Monday, October 03, 2005

Notre Dame 49, Purdue 28

Notre Dame got a big monkey off its back this week. Not the Boilermakers, who have never been much more than an annoying zit on the back of Notre Dame football, but instead have finally developed an offense.

It's not often that a player can achieve a first at Notre Dame, the most storied of football programs. Brady Quinn defies logic, however.

Every time in Notre Dame history that the team has thrown for 400+ yards, it has been in a loss, where the Irish went to the air in a desperate game of catch up. Several of those games were with Brady at the helm, including last year's loss to Purdue.

This week was different. We went to the air early and often, and Brady torched the Purdue secondary to the tune of 440 yards.

Brady has already put a big dent in the Notre Dame record book. He is currently well ahead in average passing yards per game (199.9, second is Powlus with 172.7) and has the record for most touchdown passes in a single game (5, against Michigan State earlier this year).

A couple other records Brady is closing in on are: consecutive games with touchdown passes (10, tying the record held by Heisman Winner John Huarte) total career passing yards (6,038, good for third behind Beurlein with 6,527 and Powlus with 7,602) total career touchdown passes (36, behind Mirer with 41 and Powlus with 52) single season passing yardage (1,621 yards through 5 games, record is 2,753 - Quinn needs to average only 189 yds/gm, or 135 fewer yds/gm than he has thus far this year, to break that mark).

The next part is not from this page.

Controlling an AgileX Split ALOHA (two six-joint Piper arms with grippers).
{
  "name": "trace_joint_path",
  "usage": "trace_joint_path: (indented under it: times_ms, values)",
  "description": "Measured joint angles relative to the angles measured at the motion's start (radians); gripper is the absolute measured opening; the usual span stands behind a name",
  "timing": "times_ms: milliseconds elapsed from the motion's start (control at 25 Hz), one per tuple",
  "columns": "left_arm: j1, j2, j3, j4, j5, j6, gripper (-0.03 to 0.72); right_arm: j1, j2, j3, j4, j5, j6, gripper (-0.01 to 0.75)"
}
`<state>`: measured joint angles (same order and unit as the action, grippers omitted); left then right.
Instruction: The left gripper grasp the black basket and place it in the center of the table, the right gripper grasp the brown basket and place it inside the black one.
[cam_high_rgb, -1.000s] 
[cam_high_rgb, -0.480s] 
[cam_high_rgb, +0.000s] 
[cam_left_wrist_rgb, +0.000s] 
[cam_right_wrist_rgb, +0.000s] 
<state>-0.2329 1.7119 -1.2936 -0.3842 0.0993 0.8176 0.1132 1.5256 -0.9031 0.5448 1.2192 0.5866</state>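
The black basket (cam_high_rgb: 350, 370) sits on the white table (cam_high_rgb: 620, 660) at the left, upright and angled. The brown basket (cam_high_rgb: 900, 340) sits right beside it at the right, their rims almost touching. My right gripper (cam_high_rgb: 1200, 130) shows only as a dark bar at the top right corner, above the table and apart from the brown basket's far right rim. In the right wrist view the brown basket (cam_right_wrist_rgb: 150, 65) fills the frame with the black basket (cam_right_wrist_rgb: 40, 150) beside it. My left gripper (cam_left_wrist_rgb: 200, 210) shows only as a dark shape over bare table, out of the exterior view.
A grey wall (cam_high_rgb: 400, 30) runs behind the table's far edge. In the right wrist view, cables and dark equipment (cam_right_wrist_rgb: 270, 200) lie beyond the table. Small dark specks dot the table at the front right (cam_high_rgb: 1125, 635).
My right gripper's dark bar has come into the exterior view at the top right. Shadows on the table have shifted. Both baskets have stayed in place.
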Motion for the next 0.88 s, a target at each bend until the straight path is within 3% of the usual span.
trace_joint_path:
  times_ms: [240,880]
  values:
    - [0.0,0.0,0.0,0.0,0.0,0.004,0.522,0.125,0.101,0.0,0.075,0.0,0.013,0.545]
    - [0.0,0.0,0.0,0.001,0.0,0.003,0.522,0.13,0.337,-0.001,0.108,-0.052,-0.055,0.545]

In short, Brady Quinn has all but guaranteed, if he stays for his senior year, that he will break every passing record in the books.

Also, he is getting better with every start, which is important with #1 USC coming to town in 2 weeks. More than any other team that USC has faced this year, Notre Dame can hang with them in a shootout. And if USC lays an egg in the first half like they did against Oregon and Arizona State, I can assure you that they will not be able to shut down the Irish offense to allow a comeback. If USC is going to beat ND, they will have to score early and often to do so.

As for Purdue, they were just plain outmatched in this game. Coach Weis proved that he was coaching on a different level than Tiller and his cronies. Tiller attempted to turn up the offensive pressure in the second half by switching back to his old spread offense in a hurry-up, but by then the Irish were happy to settle into a soft zone defense and match each Boilermaker score to run out the clock.

The saddest thing about this game was Tiller's stubborn refusal to accept what the Boiler fans knew at half time: there was no way that Purdue could win that game. He used his timeouts on defense with 5 minutes left in the half, and kicked onside kicks after his last two scores. The saddest moment for Tiller was when his defense gave up a touchdown to the Irish second team, with David Wolke running the offense and Travis Thomas running the ball. Tiller embarassed himself and his team, and even the announcers called out Tiller for refusing to back down. Someone should explain to Tiller how sportsmanship works.